Zusammen mit den Musikern Robbie Mcintosh (Gitarre, Backgroundgesang), Simon Johnson (Gitarre, Backgroundgesang), Steve Smith (Keyboards, Backgroundgesang) und Moses Van den Bogarde (Schlagzeug, Perkussion) war er 2012 live zu sehen. Das hier vorliegende Livekonzert wurde im September bei einem Auftritt im The Half Moon-Pub in Putney (im Westen Londons) mitgeschnitten. Neben sechs Eigenkompositionen fanden sich auch sieben Klassiker der Dire Straits sowie zwei Coverversionen von Leonard Cohen („First We Take Manhattan“) und Pink Floyd („Another Brick In The Wall“) auf der Setlist.

Die Liveatmosphäre wurde sehr gut eingefangen. Man hat das Gefühl direkt im Publikum zu stehen. Los geht es mit der Eigenkomposition „Toe The Line“ von John’s Album „Streets Of Heaven“. zunächst glaubt man einen Dire Straits-Song zu hören, denn die Gitarre und der Gesang kommen der Band, mit der John seine größten Erfolge feierte, sehr nahe. Aber auch Wishbone Ash & Tom Petty blitzen ein wenig durch. Das ist schon mal ein sehr schöner Beginn.

Mit den Songs „Walk Of Life“, „Once Upon A Time In The West“ mit leichterem Reggae-Rhythmus, als es das Original hergibt und das atmosphärische „Private Investigations“ legt er dann die erste Strecke an Dire Straits-Songs hin.
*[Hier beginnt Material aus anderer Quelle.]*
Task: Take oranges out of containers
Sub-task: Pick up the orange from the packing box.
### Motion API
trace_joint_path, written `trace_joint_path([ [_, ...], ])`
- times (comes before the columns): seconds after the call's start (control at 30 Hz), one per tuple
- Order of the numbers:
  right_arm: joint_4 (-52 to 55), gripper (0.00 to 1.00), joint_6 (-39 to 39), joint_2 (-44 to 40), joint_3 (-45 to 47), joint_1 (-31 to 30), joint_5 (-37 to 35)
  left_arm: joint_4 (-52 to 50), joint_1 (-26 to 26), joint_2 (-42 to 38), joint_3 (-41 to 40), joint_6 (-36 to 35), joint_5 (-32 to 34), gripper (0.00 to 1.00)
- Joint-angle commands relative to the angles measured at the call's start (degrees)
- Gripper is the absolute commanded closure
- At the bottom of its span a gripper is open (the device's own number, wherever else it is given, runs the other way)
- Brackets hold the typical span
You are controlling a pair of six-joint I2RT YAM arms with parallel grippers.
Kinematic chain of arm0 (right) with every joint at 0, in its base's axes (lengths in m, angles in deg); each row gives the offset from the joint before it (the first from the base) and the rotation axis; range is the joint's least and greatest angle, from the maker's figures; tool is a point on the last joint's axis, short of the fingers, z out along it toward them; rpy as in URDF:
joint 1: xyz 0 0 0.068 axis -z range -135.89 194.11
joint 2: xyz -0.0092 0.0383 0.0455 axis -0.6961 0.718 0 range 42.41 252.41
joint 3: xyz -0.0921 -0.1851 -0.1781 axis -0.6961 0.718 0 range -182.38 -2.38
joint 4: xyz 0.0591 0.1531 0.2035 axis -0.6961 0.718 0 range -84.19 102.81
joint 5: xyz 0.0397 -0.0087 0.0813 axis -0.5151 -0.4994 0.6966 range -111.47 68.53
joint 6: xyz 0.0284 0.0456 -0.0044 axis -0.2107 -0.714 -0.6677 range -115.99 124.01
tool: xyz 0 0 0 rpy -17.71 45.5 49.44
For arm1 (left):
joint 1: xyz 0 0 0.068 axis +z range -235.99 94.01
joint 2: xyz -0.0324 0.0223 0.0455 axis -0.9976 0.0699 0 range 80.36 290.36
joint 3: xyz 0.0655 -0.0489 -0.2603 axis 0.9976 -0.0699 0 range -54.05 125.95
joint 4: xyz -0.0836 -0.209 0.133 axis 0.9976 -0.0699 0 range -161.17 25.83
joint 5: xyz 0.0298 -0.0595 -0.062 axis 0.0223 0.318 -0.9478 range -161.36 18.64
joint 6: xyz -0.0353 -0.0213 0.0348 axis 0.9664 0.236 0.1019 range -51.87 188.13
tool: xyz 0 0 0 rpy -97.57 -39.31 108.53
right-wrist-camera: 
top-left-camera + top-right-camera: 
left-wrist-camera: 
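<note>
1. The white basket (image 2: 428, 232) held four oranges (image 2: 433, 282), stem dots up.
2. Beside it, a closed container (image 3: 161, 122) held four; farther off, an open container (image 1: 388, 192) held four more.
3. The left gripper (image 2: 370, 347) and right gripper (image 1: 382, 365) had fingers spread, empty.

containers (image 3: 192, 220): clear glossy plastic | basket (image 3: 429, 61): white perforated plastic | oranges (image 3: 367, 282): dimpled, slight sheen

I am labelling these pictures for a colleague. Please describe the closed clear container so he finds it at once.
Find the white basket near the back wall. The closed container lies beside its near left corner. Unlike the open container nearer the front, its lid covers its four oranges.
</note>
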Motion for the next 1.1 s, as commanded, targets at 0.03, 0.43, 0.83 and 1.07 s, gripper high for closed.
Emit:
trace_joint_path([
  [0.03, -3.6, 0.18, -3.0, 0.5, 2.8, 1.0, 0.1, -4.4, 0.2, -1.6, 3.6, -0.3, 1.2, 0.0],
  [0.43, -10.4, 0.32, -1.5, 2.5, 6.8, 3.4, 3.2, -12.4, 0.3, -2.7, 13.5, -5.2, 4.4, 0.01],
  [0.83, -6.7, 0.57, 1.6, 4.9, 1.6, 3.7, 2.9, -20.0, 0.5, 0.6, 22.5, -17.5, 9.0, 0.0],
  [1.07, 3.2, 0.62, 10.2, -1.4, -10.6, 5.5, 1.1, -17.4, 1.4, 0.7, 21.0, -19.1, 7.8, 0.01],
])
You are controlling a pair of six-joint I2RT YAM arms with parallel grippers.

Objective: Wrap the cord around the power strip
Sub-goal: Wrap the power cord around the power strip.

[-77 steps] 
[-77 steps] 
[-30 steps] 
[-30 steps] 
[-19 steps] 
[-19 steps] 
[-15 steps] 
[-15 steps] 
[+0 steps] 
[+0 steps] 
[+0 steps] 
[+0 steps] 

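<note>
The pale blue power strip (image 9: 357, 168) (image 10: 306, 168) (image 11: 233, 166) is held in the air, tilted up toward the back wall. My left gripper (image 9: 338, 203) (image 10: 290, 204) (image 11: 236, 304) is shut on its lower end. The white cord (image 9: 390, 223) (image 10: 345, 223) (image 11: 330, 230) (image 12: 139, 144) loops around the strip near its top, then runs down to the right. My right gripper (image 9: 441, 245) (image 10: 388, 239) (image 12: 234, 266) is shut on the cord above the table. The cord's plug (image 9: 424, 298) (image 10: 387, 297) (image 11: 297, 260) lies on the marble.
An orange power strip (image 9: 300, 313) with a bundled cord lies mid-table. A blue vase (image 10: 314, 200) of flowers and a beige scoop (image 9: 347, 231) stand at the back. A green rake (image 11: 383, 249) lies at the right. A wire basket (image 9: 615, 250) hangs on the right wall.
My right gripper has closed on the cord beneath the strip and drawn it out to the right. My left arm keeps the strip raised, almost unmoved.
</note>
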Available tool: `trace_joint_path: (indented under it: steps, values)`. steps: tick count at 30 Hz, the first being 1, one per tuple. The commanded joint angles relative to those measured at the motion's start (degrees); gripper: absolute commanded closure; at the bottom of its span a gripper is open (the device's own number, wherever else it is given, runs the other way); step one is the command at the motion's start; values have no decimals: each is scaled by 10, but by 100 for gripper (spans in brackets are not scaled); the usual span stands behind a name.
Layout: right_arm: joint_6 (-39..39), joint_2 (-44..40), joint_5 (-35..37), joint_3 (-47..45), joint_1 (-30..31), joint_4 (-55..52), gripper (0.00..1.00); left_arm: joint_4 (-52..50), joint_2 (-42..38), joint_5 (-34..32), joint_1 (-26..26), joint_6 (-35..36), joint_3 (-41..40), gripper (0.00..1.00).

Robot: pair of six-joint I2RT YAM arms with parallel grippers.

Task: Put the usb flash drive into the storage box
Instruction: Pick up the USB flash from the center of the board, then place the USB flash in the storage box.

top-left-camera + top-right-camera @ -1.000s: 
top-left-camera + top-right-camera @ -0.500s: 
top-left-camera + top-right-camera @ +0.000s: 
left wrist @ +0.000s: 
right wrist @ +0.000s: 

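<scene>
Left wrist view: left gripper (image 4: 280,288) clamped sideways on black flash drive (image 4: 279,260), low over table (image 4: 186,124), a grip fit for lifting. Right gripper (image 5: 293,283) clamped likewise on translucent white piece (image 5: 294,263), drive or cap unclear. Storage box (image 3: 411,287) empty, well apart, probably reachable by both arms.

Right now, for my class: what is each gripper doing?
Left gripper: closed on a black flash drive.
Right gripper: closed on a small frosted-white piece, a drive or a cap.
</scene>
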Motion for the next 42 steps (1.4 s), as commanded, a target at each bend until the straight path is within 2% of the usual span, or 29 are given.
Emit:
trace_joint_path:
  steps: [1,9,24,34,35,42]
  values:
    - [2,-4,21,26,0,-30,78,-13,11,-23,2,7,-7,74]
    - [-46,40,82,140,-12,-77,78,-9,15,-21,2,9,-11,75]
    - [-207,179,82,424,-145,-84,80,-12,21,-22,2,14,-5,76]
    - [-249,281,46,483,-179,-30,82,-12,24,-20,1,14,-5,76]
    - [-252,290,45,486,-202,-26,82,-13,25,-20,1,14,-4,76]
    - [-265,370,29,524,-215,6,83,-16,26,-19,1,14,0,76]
Musikalisch ist das kaum von den Originalen zu unterscheiden, John spielt die Songs vielleicht ein wenig sanfter, einzig der Gesang kommt nicht ganz an Mark Knopfler heran. Mit dem Song „Young Girl“, das er seiner Tochter gewidmet hat, geht es dann mit einer weiteren Eigenkomposition weiter, die zeigt, dass John ein ebenso guter Songwriter ist, wie Mark Knopfler himself.

Und weiter geht es mit einem Klassiker, „Sultans Of Swing“, das nichts von seiner Faszination verloren hat. John und Band interpretieren es perfekt. Mit „First We Take Manhattan“ macht sich John einen Leonard Cohen-Song zu Eigen und interpretiert ihn in seiner eigenen, sehr stark an Dires Straits angelehnten Form. Auch in dieser Version macht die Nummer Spaß, auch wenn sein Gesang aus meiner Sicht der Schwachpunkt bei diesem Klassiker ist.

Mit „Another Brick In The Wall“ setzt er dann gleich noch eine Coverversion drauf, bei der er sich aber doch recht stark am Original orientiert. Der Song hätte auch im Dire Straits-Gewand nicht wirklich Sinn gemacht. Zwar fügt sich das Stück gut ins Liveprogramm ein, kann aber nicht den Spirit des Originals erreichen, auch wenn das Gitarrensolo sehr schön rüberkommt. Dann doch lieber mit „Streets Of Heaven“ (der Song geht wirklich gut unter die Haut) und „I Thought I Saw It Coming“ (hat er da etwa einen Rhythmus wie bei Alan Parsons „The Raven“ eingebaut?) wieder zwei wunderbare Eigenkompositionen. Dem lässt er dann mit „Romeo And Juliet“ eine weitere Nummer der Dire Straits folgen.

Mit „When God Made Time“ hat er einen Song im Programm gehabt, der erst auf seinem letztjährigen Album „Testing The Water“ erschienen ist. Eine tolle, sanft rockende Nummer. In seinem Song „Is It Real“ mischt John dann Dire Straits mit Bluesrock, eine recht gute Kombination. Das Ende bilden erneut zwei Klassiker von Dire Straits, nämlich „Brothers In Arms“ und „Money For Nothing“.

Wer die Dire Straits liebt, der wird auch das Livealbum von John Illsley mögen, denn nicht nur die Klassiker seiner damaligen Band, sondern vor allem die Eigenkompositionen, atmen das Flair der britischen Ausnahmeband. Ein richtig gutes Livelabum, das Appetit auf die Konzerte macht, wenn John mit seiner Band sieben Gigs im März 2015 in Deutschland absolviert.